▶ **Task requirements**: Check each line of the data for the string "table". Report how many have it, and give nothing else.
*** Opening of Data ***
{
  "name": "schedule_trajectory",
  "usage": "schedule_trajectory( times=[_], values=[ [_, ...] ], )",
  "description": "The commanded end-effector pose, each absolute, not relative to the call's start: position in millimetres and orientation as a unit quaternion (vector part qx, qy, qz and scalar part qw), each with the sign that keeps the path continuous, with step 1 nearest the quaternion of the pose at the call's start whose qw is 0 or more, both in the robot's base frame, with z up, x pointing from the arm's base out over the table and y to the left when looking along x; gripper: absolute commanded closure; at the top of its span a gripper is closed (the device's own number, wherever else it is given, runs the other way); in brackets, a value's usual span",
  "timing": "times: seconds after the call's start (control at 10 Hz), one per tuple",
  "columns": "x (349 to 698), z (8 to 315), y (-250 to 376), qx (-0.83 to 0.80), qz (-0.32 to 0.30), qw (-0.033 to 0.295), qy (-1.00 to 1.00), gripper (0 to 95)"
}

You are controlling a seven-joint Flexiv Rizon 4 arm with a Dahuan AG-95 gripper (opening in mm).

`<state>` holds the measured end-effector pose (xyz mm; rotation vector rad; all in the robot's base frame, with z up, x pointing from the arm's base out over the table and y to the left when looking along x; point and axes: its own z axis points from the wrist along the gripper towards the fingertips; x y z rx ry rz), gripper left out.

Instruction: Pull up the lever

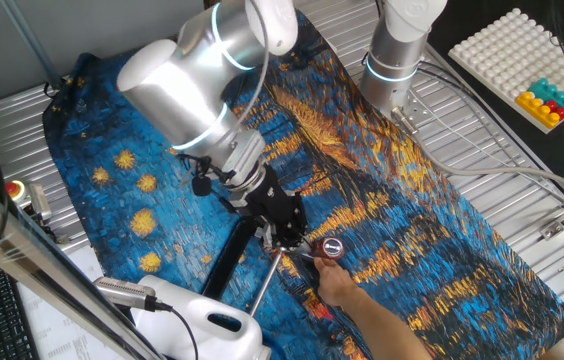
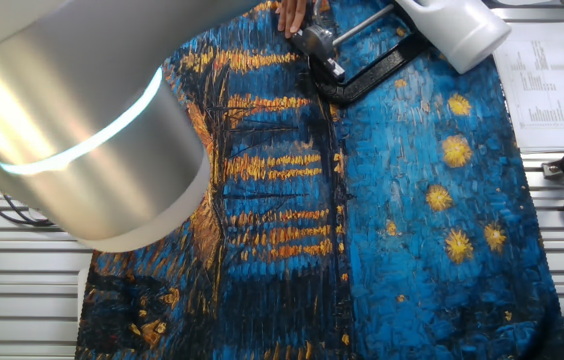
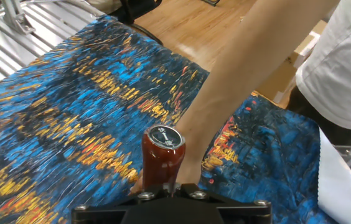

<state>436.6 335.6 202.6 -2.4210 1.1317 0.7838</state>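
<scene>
The lever's dark-red knob (image 3: 162,157) with a round silver cap stands just ahead of my gripper (image 3: 170,187) in the hand view. The thin rod below the knob runs down between the two black jaws, which are closed on it. In one fixed view the knob (image 1: 332,247) sits at the tip of my gripper (image 1: 307,250), low over the blue and orange cloth (image 1: 432,220). In the other fixed view the silver pivot hub (image 2: 315,40) lies at the cloth's far edge. A person's hand (image 1: 345,288) rests on the cloth right beside the knob.
A long plain silver rod (image 1: 262,285) and a flat black bar (image 1: 224,262) stretch from the hub toward a white housing (image 1: 202,322). The person's forearm (image 3: 250,81) crosses behind the knob. A second arm's base (image 1: 397,50) and a white tray (image 1: 522,55) stand at the back.
</scene>
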Motion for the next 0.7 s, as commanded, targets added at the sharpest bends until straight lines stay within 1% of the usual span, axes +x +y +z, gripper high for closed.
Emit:
schedule_trajectory(
  times=[0.1,0.7],
  values=[
    [434.0,198.8,341.4,-0.855,0.276,0.177,0.401,95.0],
    [428.1,194.2,349.9,-0.852,0.274,0.177,0.41,95.0]
  ],
)
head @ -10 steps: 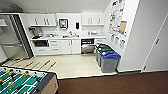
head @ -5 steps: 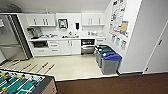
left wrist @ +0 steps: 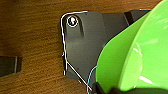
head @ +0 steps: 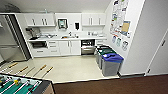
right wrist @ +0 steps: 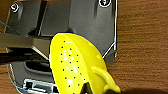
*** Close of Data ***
▶ **Answer section**: 2